Надежда. Да, когда они наши. Я тебя вижу лишь в электричке, в машине и здесь, на даче, за ужином и обедом.
Белогоров. Удивительное совпадение! Именно в это время и я тебя вижу.
Тарасовна. Еще в клинике встречаетесь…
Надежда. В клинике мы не встречаемся, а работаем: он дает указания, я исполняю. Лёнечка, не садись за статью. Тебя потом не оторвать, а я, честное слово, очень голодна.
Тарасовна. Ужин готов. Через три минуты можно есть.
Марина. Если три минуты, то пройдет ровно тридцать, пока усядемся за стол. Какая я умная, что перекусила!
Белогоров поднимается наверх, Надежда и Тарасовна скрываются за внутренней дверью. Марина, напевая, вальсирует вокруг стола. Опять звонит телефон.
Да, квартира профессора Белогорова. Я – Марина, дочь. И папа, и мама приехали, да. Кого позвать? Такого нет. Нет, и не слышала о нем. Если бы папа кого ждал, он сказал бы. Хотите, позову папу – он сам объяснит. Пожалуйста, ваше дело. Последняя электричка приходит в одиннадцать сорок – согласитесь, в гости поздно. Я всё-таки позову папу или маму, они, возможно, знают Трофимова. Как хотите. Не стоит благодарности.

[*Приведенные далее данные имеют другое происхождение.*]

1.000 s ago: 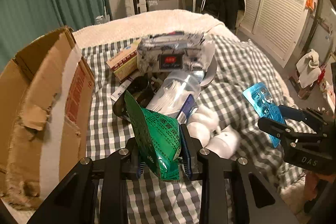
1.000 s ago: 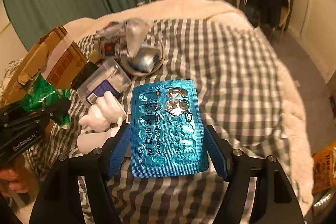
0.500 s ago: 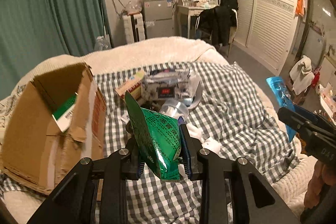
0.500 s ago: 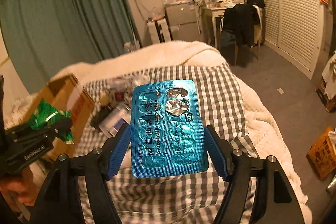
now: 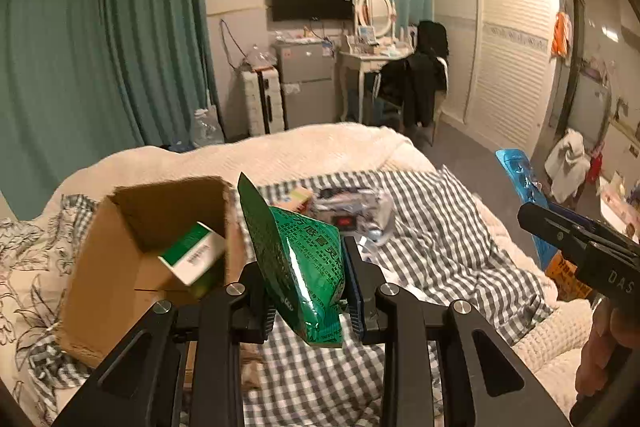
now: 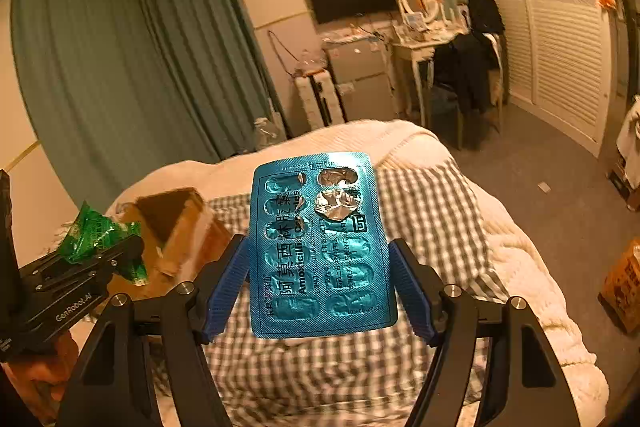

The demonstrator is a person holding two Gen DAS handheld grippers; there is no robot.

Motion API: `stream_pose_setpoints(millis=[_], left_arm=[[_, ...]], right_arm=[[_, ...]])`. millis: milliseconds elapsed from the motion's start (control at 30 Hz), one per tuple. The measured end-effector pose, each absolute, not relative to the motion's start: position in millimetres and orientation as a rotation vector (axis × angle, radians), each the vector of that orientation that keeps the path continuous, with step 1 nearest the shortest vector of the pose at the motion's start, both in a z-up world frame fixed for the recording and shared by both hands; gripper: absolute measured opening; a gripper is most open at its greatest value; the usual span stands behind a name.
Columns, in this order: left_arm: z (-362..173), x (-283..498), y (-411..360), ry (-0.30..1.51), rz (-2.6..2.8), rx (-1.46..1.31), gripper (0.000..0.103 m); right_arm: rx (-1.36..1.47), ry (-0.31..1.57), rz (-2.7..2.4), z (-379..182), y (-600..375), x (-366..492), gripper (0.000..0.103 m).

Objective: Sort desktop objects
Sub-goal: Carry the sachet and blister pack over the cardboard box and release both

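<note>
My left gripper point(image 5: 308, 287) is shut on a green foil packet point(image 5: 300, 259) and holds it high above the bed, just right of an open cardboard box point(image 5: 132, 267) with a green-and-white medicine carton point(image 5: 192, 255) inside. My right gripper point(image 6: 320, 279) is shut on a blue blister pack of capsules point(image 6: 320, 247), also raised above the bed. The right gripper with the blister pack point(image 5: 520, 179) shows at the right of the left wrist view. The left gripper with the packet point(image 6: 100, 239) shows at the left of the right wrist view, in front of the box point(image 6: 176, 227).
A pile of loose items point(image 5: 352, 215) lies on the checked blanket point(image 5: 440, 251) behind the packet. A white knitted blanket point(image 5: 280, 155) covers the far end of the bed. An orange box point(image 6: 624, 287) stands on the floor at the right.
Both grippers have risen well above the bed with their loads. The pile of items now looks far and small. The open box has come into fuller view with the carton inside.
</note>
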State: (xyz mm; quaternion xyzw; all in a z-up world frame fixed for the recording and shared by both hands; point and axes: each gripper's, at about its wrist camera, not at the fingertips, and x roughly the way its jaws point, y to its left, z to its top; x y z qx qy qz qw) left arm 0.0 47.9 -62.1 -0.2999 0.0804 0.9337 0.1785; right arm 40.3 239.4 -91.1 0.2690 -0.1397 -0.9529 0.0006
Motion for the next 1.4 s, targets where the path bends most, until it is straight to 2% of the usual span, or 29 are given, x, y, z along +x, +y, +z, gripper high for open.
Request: stream_pose_setpoints(millis=[167, 300, 633, 1000, 1400], left_arm=[[-42.5, 0.4, 19.4, 0.178, 2.679, -0.812, 0.029], [-30.3, 3.5, 3.0, 0.229, 2.690, -0.791, 0.029], [-4.9, -0.7, -62.4, 0.160, 2.800, -0.762, 0.029], [-28.1, -29.0, -126.0, 0.096, 2.878, -0.844, 0.029], [-68.5, -68.4, -144.2, 0.122, 2.881, -0.944, 0.029]], right_arm=[[0.779, -0.361, -2.973, -60.2, 197.3, 33.3, 0.070], [0.737, -0.325, -2.953, -39.8, 166.4, 24.9, 0.070], [0.678, -0.277, -2.868, -23.4, 99.7, 6.3, 0.070], [0.736, -0.243, -2.766, -44.7, 35.7, -21.7, 0.070], [0.833, -0.203, -2.675, -84.3, -6.6, -68.4, 0.070]])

Входят Надежда с Тарасовной.
Надежда. Кто звонил?
Марина. Какая-то женщина со станции. Узнавала, нет ли у нас Трофимова.
Надежда. Какого Трофимова?
Марина. Какой-то ваш с папой знакомый.
Тарасовна. И меня о Трофимове дама допрашивала – наверное, та самая.

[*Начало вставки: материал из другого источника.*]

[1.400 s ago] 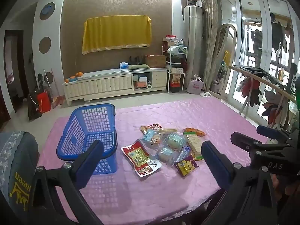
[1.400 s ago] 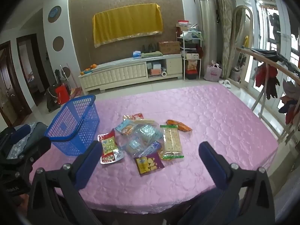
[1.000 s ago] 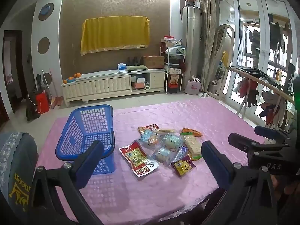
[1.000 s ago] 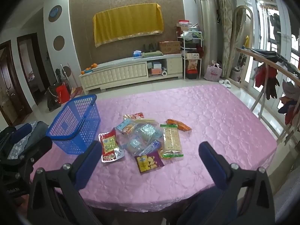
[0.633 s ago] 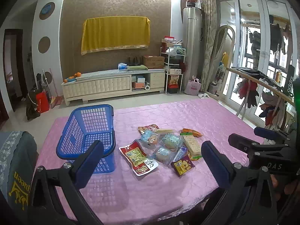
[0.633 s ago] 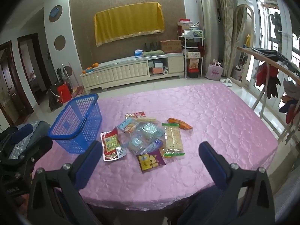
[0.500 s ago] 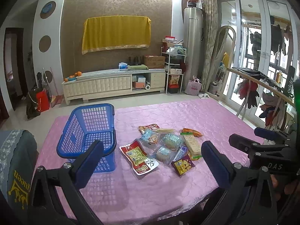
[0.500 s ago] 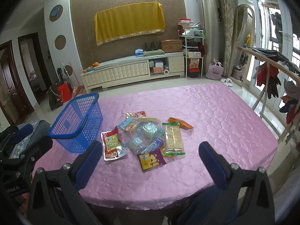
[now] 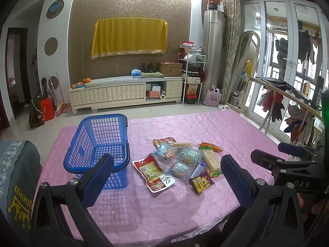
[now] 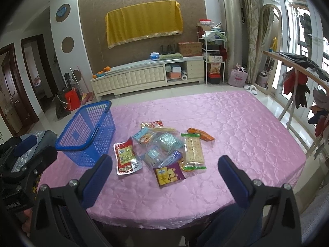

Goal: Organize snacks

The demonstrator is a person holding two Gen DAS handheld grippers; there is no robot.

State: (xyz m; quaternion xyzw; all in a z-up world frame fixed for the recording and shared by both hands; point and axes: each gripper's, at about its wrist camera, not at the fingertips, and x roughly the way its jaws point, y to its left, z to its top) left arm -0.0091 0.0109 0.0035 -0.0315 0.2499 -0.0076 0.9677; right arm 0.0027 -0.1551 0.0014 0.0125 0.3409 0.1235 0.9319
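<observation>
— Blue basket [image 9: 96,142] of plastic lattice on the pink quilted tablecloth [image 9: 205,127], left of the snacks [image 9: 181,160]. Nothing inside. Handle folded down along the rim.

— Snacks heaped mid-table, just right of the basket, not touching it. Crinkly clear wrappers [image 10: 162,146] in the middle, contents hard to make out. Red pouch [image 10: 125,157] nearest the basket, long cracker pack [image 10: 193,151] on the right, purple packet [image 10: 168,174] at the near edge, orange packet [image 10: 200,133] partly tucked behind.

— And the tongs?

— Left gripper [image 9: 164,177] spread wide, empty, above the near table edge. Right gripper [image 10: 164,175] likewise wide, holding nothing. Lower parts cut off by the frame.
</observation>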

Надежда. Может, из бывших наших больных? По-моему, был один полковник Трофимов, ему Леня делал резекцию желчного пузыря, я – ассистировала. Два камня с голубиное яйцо, полсотни с горошину, масса песку. И он живет не то в Коломне, не то в Зарайске.
Тарасовна. Значит, явится с букетом – благодарить за выздоровление.

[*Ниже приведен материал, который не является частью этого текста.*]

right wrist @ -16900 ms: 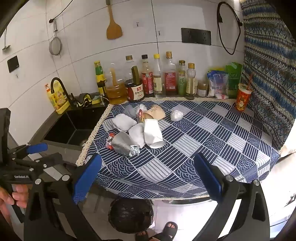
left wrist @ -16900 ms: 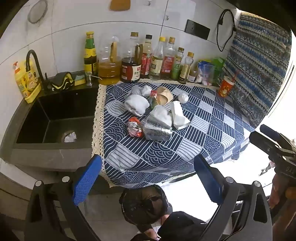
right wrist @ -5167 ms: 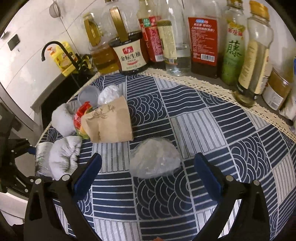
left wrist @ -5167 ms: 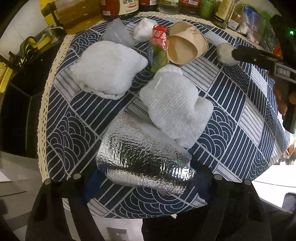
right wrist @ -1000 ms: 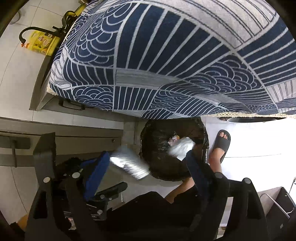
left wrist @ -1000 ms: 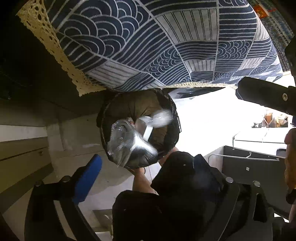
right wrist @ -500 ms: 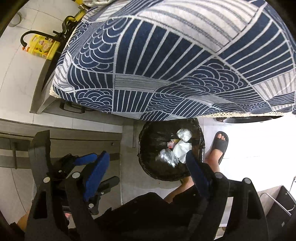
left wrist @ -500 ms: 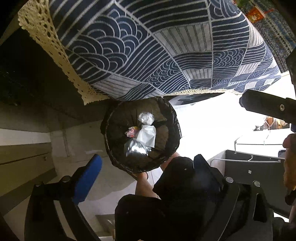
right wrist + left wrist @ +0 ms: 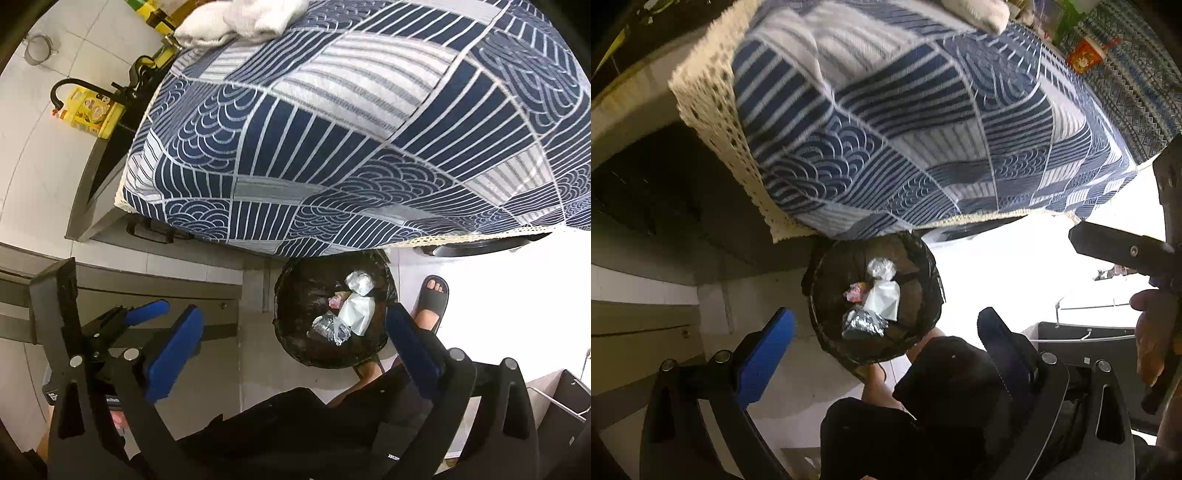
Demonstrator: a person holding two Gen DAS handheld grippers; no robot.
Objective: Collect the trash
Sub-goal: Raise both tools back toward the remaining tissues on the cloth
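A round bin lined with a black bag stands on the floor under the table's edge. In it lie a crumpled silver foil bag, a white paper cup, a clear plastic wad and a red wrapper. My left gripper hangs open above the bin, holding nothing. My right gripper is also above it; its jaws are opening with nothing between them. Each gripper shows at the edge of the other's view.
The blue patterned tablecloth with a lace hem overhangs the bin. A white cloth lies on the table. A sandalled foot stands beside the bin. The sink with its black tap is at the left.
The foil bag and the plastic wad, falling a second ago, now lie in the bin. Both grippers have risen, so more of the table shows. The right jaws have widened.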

Надежда. Только бы не сегодня! Так не хочется посторонних…
Марина. Тебе понравилось в саду, мама?
Надежда. Такой воздух, такие краски, Маринка! Марина. Пойду полюбуюсь.
Тарасовна. Тебе лишь бы на стол не накрывать!
Надежда. Пусть идет, Тарасовна.
Надежда и Тарасовна раздвигают стол, ставят на него еду. Стук в дверь.
Тарасовна. Вот шальная! Уже с парадного хода зашла.
Стук повторяется.
Надежда. Марина, не дури!
Дверь открывается – и появляется Кирилл Трофимов. Он медленно идет к Надежде. Она ждет его, бессильно опустив руки, лишившись голоса. Узнает его она, разумеется, сразу, но проходит несколько мгновений, прежде чем это скорее ощущение, чем знание становится отчетливым пониманием. Тарасовна, почувствовав, что воздух в комнате словно завибрировал, тоже немеет. Неподвижность и потерянность Надежды дают Трофимову возможность начать разговор именно так, как, возможно, он придумывал многие годы.